Registro dei Trattamenti
Il registro dei trattamenti, o delle attività di trattamento, è disciplinato all’art. 30 GDPR, che ne prevede l’obbligo di adozione per tutti i titolari del trattamento e i responsabili del trattamento, con alcune limitazioni legate al numero dei dipendenti, riprese ed accentuate dal Garante per la protezione dei dati personali italiano nelle Faq dell’8 ottobre 2018 sull’argomento.
Le stesse Faq appena citate approfondiscono anche il contenuto minimo obbligatorio del Registro dei trattamenti, riprendendo l’elenco fornito dal legislatore europeo al menzionato art. 30 GDPR:
a.1) l’indicazione del nome titolare del trattamento e dei suoi dati di contatto;
a.2) ove applicabile, l’indicazione del nome e dei dati di contatto di:
– contitolare del trattamento;
– rappresentante del titolare del trattamento;
– Responsabile per la protezione dei dati (RPD), nella versione anglofona, Data Protection Officer (DPO);
- b) finalità del trattamento;
- c) descrizione delle categorie di interessati e delle categorie di dati personali;
- d) categorie di destinatari;
- e) ove applicabile, eventuali trasferimenti di dati personali in paesi o a organizzazioni extra UE:
- f) ove applicabile, l’indicazione dei termini ultimi di cancellazione;
- g) descrizione delle misure tecniche e organizzative adottate, nel rispetto del disposto di cui all’art. 32, par. 1 GDPR.
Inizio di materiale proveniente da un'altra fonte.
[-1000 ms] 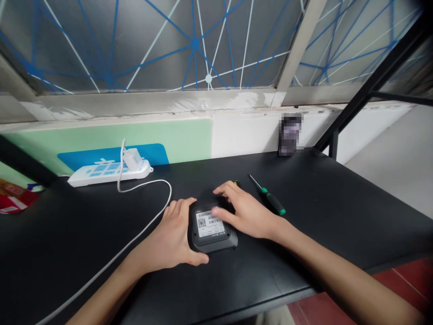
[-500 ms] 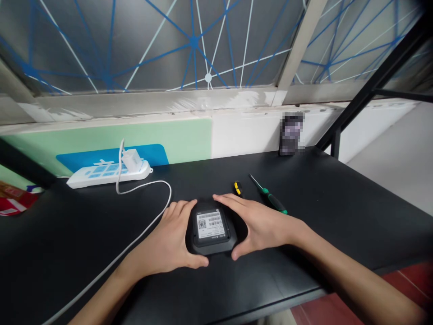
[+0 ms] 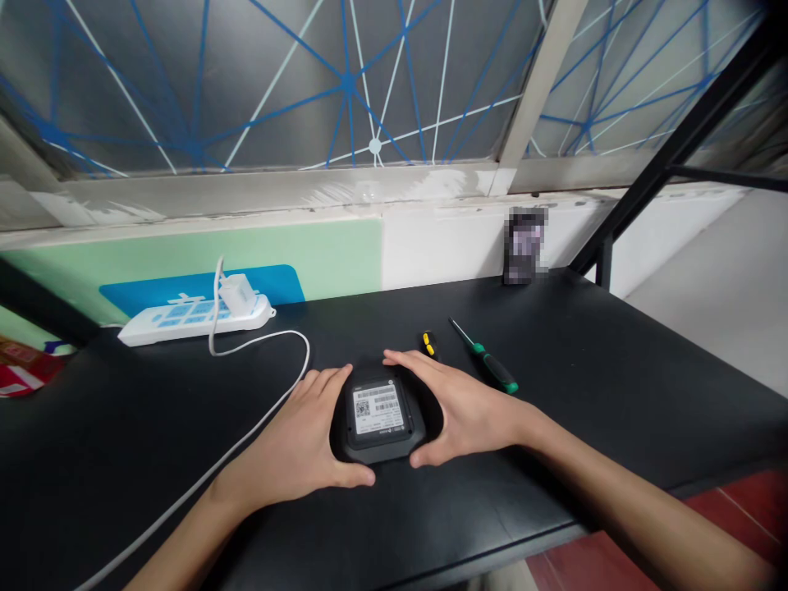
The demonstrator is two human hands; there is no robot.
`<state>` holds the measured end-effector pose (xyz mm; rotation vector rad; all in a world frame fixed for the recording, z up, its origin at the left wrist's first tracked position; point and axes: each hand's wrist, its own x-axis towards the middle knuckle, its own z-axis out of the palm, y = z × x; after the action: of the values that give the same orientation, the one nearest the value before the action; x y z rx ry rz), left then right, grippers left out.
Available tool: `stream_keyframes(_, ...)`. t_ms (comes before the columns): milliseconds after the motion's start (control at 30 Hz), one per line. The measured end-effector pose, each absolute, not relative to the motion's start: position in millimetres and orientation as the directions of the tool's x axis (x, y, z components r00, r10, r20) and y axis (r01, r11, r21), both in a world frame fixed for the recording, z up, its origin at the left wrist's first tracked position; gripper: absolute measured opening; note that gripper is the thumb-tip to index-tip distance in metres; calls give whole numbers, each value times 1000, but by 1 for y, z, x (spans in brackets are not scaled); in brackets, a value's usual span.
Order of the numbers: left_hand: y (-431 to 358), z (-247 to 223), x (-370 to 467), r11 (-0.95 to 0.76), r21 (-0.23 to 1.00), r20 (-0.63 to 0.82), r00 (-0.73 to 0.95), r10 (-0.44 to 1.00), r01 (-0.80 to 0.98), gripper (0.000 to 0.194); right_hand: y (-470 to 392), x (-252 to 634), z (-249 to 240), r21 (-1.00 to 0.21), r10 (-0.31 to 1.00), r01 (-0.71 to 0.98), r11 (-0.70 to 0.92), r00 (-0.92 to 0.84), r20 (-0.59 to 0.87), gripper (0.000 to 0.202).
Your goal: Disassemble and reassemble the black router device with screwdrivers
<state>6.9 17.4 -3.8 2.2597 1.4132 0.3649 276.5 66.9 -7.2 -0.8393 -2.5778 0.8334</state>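
A black, square electronic device (image 3: 415,435) lies on the dark table, with a white printed label carrying a QR code and barcodes facing up. Around its left side curves my left hand (image 3: 301,435), thumb along the near edge and fingertips at the far left corner. My right hand (image 3: 461,406) spans the right side, its thumb at the near right corner and its fingers at the far edge. Beyond my right hand lies a green-and-black screwdriver (image 3: 496,371), shaft pointing away. Just left of it is a short black-and-yellow tool (image 3: 429,343), partly hidden by my right hand.
A white power strip (image 3: 197,320) with a plugged-in charger (image 3: 237,294) stands at the back left. Its white cable (image 3: 237,447) runs past my left forearm. Red packaging (image 3: 28,365) lies far left. A pixelated upright object (image 3: 524,246) leans against the wall.
My right hand has drawn slightly closer to the device, its thumb shifting left. The whole view has moved a little; the tools and power strip stay in place.
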Motion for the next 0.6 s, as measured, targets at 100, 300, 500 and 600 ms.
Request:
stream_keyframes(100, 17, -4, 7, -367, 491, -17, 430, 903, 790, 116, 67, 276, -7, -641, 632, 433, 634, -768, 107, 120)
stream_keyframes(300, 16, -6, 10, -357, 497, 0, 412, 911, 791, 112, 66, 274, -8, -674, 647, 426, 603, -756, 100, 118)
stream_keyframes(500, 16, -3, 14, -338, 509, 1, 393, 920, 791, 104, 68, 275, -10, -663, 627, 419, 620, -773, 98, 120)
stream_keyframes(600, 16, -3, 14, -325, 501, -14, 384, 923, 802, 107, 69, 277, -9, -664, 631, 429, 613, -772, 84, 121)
Anche il responsabile del trattamento è tenuto ad adottare il registro dei trattamenti, con il seguente contenuto minimo:
a.1) l’indicazione del nome responsabile del trattamento e dei suoi dati di contatto;
a.2) ove applicabile, l’indicazione del nome e dei dati di contatto di:
– eventuali altri responsabili del trattamento;
– titolare del trattamento;
– contitolare del trattamento;
– rappresentante del titolare del trattamento e/o del responsabile del trattamento;
– Responsabile per la protezione dei dati (RPD), nella versione anglofona, Data Protection Officer (DPO);
- b) categorie di trattamenti effettuati per conto di ogni titolare del trattamento;
- c) ove applicabile, eventuali trasferimenti di dati personali in paesi o a organizzazioni extra UE:
- d) descrizione delle misure tecniche e organizzative adottate, nel rispetto del disposto di cui all’art. 32, par. 1 GDPR.
Il registro dei trattamenti può essere redatto e conservato esclusivamente in formato elettronico e deve essere aggiornato tempestivamente per ogni variazione rilevante.
Deve essere esibito all’autorità di vigilanza a semplice richiesta.